Wednesday, February 22, 2012

Pengertian Stres




       Kata “stres” bisa diartikan berbeda bagi tiap-tiap individu.  Sebagian individu mendefinisikan stres sebagai tekanan, desakan atau respon emosional.  Para psikolog juga mendefinisikan stres dalam pelbagai bentuk.  Definisi stres yang paling sering digunakan adalah definisi Lazarus dan Launier (Ognen dalam Tanumidjojo, Basoeki, Yudiarso, 2004) yang menitikberatkan pada hubungan antara individu dengan lingkungannya.  Stres merupakan konskuensi dari proses penilaian individu, yakni pengukuran apakah sumber daya yang dimilikinya cukup untuk menghadapi tuntutan dari lingkungan.
       Pengertian stres menunjukkan variasi antara ahli yang satu dengan ahli yang lainnya.  Folkman dan Lazarus (Chaeruni, 1995) mendefinisikan stres sebagai suatu akibat dari interaksi antara seseorang dengan lingkungannya yang dinilai membahayakan dirinya.  Gibson (Chaeruni, 1995) mendefinisikan stres sebagai interaksi antara stimulus dan respon.  Stres sebagai stimulus adalah kekuatan atau dorongan terhadap individu yang menimbulkan reaksi ketegangan atau menimbulkan perubahan-perubahan fisik individu.  Stres sebagai respon yaitu respon individu baik respon yang bersifat fisiologik maupun respon yang bersifat psikologik, terhadap stresor yang berasal dari lingkungan.  Stresor tersebut merupakan peristiwa atau situasi dari luar yang bersifat mengancam individu.
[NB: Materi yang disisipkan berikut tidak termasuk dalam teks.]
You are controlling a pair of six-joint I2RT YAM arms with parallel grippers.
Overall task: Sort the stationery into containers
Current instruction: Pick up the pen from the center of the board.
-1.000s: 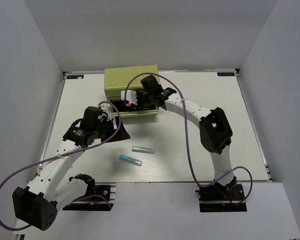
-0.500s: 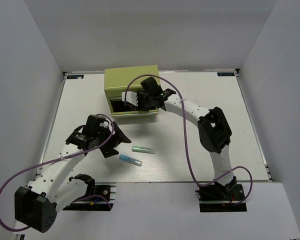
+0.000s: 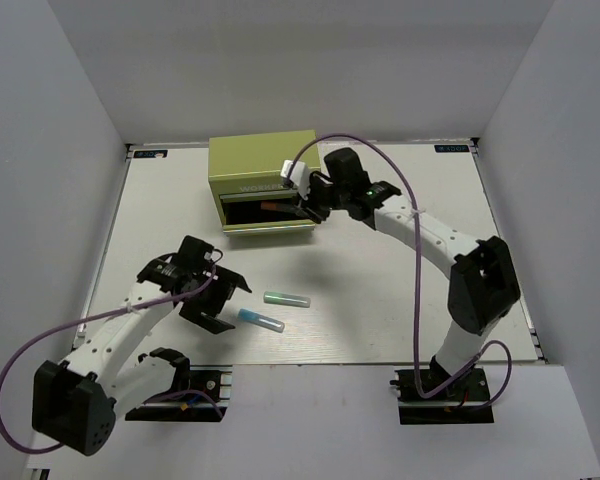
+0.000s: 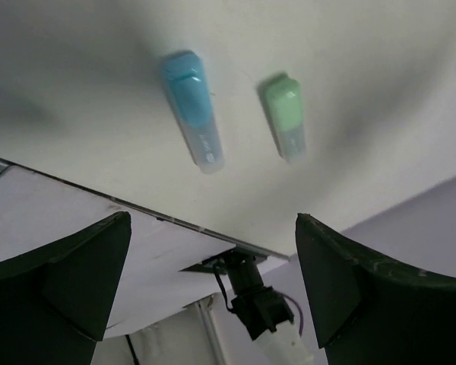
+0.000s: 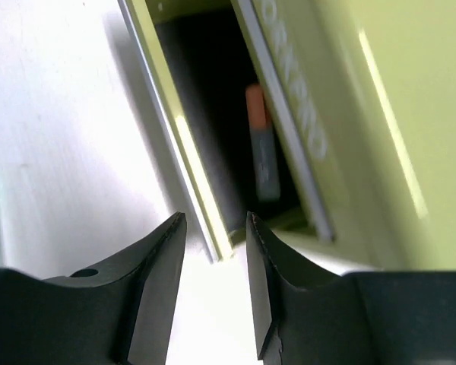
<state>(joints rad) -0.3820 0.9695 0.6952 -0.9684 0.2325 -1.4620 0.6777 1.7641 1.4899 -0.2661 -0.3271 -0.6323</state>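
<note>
Both left gripper [image 3: 223, 302] and right gripper [image 5: 215, 224] gape empty; drawer [image 5: 184, 144] half-hides orange marker [image 5: 260, 144].

Orange marker [image 5: 260, 144]: lower end lost in shadow inside the drawer [image 5: 178, 144]. Chest [image 5: 380, 114] lettering, upper centre: cut off by the top edge.

Olive chest [image 3: 260, 158] blocks the far edge, left of middle. Its open drawer [image 3: 275, 228] juts nearward, with the right gripper [image 3: 302, 204] at the drawer's right end. Green marker [image 3: 286, 298] and blue marker [image 3: 261, 320] lie mid-table, left gripper [image 3: 225, 302] just beside them. Bare table [image 3: 360, 300] runs rightward to the right arm [image 3: 450, 250].
</note>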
       Selye (Saseno,2001) mendefinisikan stres adalah respon tubuh yang tidak spesifik terhadap setiap kebutuhan yang terganggu.  Davis, dkk (Saseno,2001) mendefinisikan stres adalah kejadian kehidupan seharian yang tidak dapat dihindari.  Kozier, dkk (Saseno,2001) mendefinisikan stres adalah fenomena universal, setiap orang mengalaminya. Stres memberi dampak secara total pada individu yaitu fisik, emosi, intelek, sosial, dan spiritual.  Stres fisik mengancam keseimbangan fisiologis.  Stres emosi dapat menimbulkan perasaan negatif atau destruktif terhadap diri sendiri.  Stres intelektual akan mengganggu persepsi dan kemampuan menyelesaikan masalah.  Stres sosial akan menggangu hubungan individu dengan orang lain.  Stress spiritual akan merubah pandangan individu terhadap kehidupan (Saseno, 2001).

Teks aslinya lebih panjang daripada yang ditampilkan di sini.